▸ **WORK TO BE COMPLETED**
Transcribe word for word the lines below from the line with "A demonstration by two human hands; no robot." through the line with "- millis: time", ends included.

------ DATASET EXTRACT

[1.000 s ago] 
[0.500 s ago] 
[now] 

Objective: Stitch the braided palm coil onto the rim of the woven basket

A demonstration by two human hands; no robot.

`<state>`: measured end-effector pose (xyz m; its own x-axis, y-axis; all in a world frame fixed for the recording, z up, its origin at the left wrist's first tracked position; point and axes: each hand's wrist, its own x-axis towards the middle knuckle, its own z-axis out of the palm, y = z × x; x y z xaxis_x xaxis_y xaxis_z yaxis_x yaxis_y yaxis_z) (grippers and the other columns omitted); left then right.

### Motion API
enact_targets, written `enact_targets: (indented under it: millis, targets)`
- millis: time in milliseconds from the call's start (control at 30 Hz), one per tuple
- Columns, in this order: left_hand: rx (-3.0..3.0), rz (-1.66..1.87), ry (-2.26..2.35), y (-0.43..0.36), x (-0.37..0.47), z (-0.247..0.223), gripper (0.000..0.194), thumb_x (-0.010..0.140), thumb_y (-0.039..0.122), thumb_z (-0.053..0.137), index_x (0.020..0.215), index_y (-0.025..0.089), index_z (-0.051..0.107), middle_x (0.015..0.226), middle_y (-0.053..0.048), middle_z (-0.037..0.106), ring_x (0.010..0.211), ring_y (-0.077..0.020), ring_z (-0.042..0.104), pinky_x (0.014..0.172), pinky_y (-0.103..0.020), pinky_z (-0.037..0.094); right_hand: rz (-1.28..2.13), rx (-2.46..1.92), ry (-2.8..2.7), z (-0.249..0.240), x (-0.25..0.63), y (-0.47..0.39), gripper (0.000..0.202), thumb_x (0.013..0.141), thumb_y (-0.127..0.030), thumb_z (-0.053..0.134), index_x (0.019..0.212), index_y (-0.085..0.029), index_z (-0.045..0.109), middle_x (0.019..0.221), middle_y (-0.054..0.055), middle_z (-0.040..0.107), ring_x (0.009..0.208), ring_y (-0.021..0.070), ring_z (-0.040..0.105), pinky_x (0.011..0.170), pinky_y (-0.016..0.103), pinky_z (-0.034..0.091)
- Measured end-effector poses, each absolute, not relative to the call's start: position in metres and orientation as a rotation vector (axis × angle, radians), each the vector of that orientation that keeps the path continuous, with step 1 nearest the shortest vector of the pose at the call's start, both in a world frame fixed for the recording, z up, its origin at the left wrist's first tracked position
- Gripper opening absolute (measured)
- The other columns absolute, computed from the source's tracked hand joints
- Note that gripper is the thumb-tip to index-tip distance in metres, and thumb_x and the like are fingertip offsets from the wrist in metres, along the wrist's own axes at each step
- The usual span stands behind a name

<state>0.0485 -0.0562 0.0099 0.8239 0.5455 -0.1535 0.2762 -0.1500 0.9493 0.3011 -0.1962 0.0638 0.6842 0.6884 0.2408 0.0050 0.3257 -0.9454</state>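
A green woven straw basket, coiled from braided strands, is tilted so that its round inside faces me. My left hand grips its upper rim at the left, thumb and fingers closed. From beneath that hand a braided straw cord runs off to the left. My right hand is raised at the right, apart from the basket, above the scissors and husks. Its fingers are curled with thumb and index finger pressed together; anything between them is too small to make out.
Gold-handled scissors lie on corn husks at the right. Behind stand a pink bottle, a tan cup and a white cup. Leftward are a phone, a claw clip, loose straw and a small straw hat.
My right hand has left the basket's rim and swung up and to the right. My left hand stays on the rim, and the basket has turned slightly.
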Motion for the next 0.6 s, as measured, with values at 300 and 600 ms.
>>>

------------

▸ **SOLVED EXERCISE**
A demonstration by two human hands; no robot.

`<state>`: measured end-effector pose (xyz m; its own x-axis, y-axis; all in a world frame fixed for the recording, z up, its origin at the left wrist's first tracked position; point and axes: each hand's wrist, its own x-axis towards the middle knuckle, its own z-axis out of the palm, y = z × x; x y z xaxis_x xaxis_y xaxis_z yaxis_x yaxis_y yaxis_z) (grippers and the other columns omitted); left then right.

### Motion API
enact_targets, written `enact_targets: (indented under it: millis, targets)`
- millis: time in milliseconds from the call's start (control at 30 Hz), one per tuple

What the exercise required has been answered in full.